Facts about Gordon Cooper
Gordon Cooper Biography
Gordon Cooper was one of the original Mercury 7 astronauts, the first Americans chosen for space flight duty by the National Aeronautics and Space Administration (NASA). Cooper had flown jets in Europe and America as an Air Force pilot throughout the 1950s, finally becoming an engineer and test pilot at Edward Air Force Base in California. In 1959 he was chosen from among hundreds of pilots to join the NASA astronaut program. (The other Mercury 7 astronauts were John Glenn, Alan Shepard, Virgil “Gus” Grissom, Scott Carpenter, Wally Schirra, and Donald “Deke” Slayton.) On May 15th and 16th of 1963, Cooper orbited the Earth 22 times in Faith 7, the last of the Mercury flights. On August 21st of 1965, he and Pete Conrad were launched in Gemini 5. They orbited the Earth for eight days, proving that humans could live in space long enough to fly to the moon and back. Cooper retired from NASA and the Air Force in 1970. He later served as a vice president for Walter E. Disney Associates, the research and development arm of the Walt Disney corporation.
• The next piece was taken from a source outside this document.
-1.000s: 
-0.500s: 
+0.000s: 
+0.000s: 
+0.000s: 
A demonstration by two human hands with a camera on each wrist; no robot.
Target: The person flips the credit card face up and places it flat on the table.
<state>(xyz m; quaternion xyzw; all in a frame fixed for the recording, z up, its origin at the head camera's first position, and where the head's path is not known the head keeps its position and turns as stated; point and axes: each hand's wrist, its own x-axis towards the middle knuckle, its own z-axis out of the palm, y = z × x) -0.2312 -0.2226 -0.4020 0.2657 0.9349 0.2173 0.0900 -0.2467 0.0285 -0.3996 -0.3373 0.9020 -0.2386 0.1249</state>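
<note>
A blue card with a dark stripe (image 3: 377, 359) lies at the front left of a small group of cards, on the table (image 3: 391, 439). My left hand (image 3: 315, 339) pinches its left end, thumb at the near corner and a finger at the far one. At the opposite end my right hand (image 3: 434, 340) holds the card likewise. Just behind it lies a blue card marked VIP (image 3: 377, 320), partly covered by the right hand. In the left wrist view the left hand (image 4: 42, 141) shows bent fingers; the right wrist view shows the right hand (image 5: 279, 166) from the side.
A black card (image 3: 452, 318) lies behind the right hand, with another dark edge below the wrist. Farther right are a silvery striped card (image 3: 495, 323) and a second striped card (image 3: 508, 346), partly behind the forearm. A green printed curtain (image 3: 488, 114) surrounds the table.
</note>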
His 2000 book Leap of Faith was a personal history of the early days of American space flight.
Extra credit
At Disney Associates, Cooper helped plan Disney’s EPCOT Center in Florida… Cooper and Conrad covered 3.3 million miles in Gemini 5… According to NASA’s biography, Cooper was originally scheduled to be the commander of the ill-fated Apollo 13 flight in 1970. However, he was replaced by Alan Shepard, who in turn was replaced by James Lovell… Cooper was portrayed by actor Dennis Quaid in the 1983 movie The Right Stuff… In Leap of Faith, Cooper stated his firm belief in UFOs, saying he had chased some himself while an Air Force pilot in Germany in 1951.